--- Data block ---
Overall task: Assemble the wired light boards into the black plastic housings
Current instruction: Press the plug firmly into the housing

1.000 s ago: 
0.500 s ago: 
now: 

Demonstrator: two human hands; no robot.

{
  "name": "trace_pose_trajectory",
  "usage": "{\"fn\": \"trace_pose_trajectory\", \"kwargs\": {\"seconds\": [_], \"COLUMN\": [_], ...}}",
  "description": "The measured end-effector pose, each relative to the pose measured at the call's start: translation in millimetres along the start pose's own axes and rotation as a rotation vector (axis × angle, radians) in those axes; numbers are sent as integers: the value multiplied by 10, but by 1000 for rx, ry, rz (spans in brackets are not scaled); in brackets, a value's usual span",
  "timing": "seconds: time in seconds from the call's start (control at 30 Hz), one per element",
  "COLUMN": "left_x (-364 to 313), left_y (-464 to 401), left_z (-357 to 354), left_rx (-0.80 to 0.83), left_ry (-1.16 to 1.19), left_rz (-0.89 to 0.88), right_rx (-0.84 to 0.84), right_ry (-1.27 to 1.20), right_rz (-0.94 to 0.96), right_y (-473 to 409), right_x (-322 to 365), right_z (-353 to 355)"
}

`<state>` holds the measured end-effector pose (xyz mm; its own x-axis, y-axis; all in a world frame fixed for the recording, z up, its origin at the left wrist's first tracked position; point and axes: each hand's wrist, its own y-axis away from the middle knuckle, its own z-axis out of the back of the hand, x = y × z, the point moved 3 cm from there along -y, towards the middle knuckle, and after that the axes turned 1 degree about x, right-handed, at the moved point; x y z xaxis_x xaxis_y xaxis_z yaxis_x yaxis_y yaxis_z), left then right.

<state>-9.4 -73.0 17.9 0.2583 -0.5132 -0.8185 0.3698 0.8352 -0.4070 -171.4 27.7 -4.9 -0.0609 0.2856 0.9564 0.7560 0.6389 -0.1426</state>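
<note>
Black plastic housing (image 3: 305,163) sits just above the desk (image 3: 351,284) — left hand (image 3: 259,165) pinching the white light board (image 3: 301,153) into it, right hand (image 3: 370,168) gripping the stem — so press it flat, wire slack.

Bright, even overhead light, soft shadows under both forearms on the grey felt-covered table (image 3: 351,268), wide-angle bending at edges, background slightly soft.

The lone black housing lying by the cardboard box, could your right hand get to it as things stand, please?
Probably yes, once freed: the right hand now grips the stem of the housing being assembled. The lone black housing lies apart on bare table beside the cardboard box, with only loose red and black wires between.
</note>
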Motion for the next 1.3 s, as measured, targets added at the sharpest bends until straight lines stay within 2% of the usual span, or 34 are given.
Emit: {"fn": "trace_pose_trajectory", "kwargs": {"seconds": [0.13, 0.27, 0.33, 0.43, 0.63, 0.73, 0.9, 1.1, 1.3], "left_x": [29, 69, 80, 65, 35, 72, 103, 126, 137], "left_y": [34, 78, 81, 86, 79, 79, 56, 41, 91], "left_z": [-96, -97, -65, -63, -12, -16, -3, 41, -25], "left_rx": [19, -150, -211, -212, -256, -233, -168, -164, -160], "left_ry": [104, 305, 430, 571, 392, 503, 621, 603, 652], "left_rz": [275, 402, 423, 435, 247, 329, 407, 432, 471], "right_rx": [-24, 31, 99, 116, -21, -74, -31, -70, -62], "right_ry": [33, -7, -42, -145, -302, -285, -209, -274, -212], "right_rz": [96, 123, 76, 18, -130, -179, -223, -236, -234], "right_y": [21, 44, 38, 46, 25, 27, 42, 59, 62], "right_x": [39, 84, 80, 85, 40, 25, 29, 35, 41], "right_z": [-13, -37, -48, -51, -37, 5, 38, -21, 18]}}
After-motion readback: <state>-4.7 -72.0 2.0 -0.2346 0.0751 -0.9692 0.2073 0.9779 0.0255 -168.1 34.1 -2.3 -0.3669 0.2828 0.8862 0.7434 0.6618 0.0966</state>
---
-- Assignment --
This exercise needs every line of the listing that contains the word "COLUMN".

-- Answer for the task --
  "usage": "{\"fn\": \"trace_pose_trajectory\", \"kwargs\": {\"seconds\": [_], \"COLUMN\": [_], ...}}",
  "COLUMN": "left_x (-364 to 313), left_y (-464 to 401), left_z (-357 to 354), left_rx (-0.80 to 0.83), left_ry (-1.16 to 1.19), left_rz (-0.89 to 0.88), right_rx (-0.84 to 0.84), right_ry (-1.27 to 1.20), right_rz (-0.94 to 0.96), right_y (-473 to 409), right_x (-322 to 365), right_z (-353 to 355)"

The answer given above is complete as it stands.